Bioventix Reduces Documentation Time by 80% and Ensures Audit Readiness

Bioventix produces sheep monoclonal antibodies used in diagnostic blood-testing machines in hospitals worldwide. Powering diagnosis of cardiac disease, thyroid conditions, and infertility. They've operated under ISO 9001 and ISO 13485 since 2003, with regular customer audits from the diagnostic companies that depend on their antibodies.

For over two decades, the quality system worked on paper. SOPs in Word documents. Lab records handwritten. Completed documents stored in hard copy. The system was mature. It wasn't broken, and the team knew how to use it.

But more than twenty years of paper records were becoming a physical problem. Storage space was running out. Retrieving historical data meant searching through binders. As production volume grew, the time spent on documentation admin was crowding out the scientific work. And the team recognised that paper records offered no protection against loss or degradation. A single incident could destroy years of data.

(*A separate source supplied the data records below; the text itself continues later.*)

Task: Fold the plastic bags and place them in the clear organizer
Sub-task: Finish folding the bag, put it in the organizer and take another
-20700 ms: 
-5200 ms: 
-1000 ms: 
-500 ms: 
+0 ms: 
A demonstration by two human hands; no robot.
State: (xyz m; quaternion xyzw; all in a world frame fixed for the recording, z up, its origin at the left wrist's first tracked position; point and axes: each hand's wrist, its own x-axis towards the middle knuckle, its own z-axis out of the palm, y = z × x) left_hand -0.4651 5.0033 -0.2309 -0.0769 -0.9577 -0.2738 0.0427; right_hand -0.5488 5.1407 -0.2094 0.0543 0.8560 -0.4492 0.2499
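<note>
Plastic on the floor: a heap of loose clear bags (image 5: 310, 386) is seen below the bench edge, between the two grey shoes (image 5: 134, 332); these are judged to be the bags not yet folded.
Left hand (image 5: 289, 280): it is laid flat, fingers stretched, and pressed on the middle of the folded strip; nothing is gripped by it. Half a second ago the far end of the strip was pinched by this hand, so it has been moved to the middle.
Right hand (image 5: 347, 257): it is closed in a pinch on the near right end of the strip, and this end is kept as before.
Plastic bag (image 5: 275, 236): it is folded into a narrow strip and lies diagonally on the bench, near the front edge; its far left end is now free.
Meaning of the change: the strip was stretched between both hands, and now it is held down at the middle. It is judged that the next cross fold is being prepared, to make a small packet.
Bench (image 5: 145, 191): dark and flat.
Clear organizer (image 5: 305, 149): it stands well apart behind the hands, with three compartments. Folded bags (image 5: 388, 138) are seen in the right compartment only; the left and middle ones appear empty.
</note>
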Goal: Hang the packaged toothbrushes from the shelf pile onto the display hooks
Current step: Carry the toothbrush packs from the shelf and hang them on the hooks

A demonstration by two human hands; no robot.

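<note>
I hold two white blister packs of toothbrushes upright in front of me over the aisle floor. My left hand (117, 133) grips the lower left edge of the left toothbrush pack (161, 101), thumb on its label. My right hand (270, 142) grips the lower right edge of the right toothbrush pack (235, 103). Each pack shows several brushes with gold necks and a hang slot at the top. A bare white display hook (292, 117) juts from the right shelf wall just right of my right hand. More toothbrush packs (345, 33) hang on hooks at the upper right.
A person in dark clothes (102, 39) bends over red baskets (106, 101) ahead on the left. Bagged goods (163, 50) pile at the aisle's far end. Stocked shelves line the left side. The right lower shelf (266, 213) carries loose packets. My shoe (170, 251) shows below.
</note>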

The challenge was specific to Bioventix's size. They weren't a startup that could adopt any tool. They weren't an enterprise that could afford a multi-vendor stack. They were a small, highly integrated company with a QMS that worked. They needed it digitized without changing the underlying processes that had served them for years.

Alison Reynolds, Quality Manager for over 14 years, led the search alongside Harry Carter, purification scientist lead. Their requirement was unusual: a single platform for both QMS and lab notebooks. Every vendor they evaluated offered one or the other. None offered both with the flexibility to preserve Bioventix's existing processes.

Seal was the exception. The team migrated their QMS. Document control, training, audits, CAPAs. And their lab records onto one platform. Critically, the underlying processes didn't change. The SOP structure, the approval workflows, the training requirements. All preserved. What changed was the medium: paper became digital, manual tracking became automatic, and quality events connected to their source data.

Lab records gained auto-calculations and entry validation. When Harry's team ran purification processes, calculations happened automatically and the system flagged entries outside expected ranges. Replacing a manual, error-prone process of entering data and checking it by hand.

Document admin time dropped by 80%. The revision, approval, and training cycle that previously required manual coordination now runs through structured workflows. The quality team spends time on quality decisions, not document logistics.

In the lab, auto-calculations and entry validation replaced the manual process of entering and checking data by hand. With process data now captured in structured form, the purification team built their own analysis layer on top. "We can easily analyze our data using custom python code, allowing us to share visualisations with our colleagues to better monitor our internal processes," says Harry Carter. Yield trends and process parameter correlations that were impossible with paper records now inform continuous improvement.

The real validation came from outside. A recent customer audit generated positive comments specifically on the electronic signatures and audit trails. For a company whose customers are global diagnostic firms with demanding quality expectations, that external confidence matters more than any internal metric.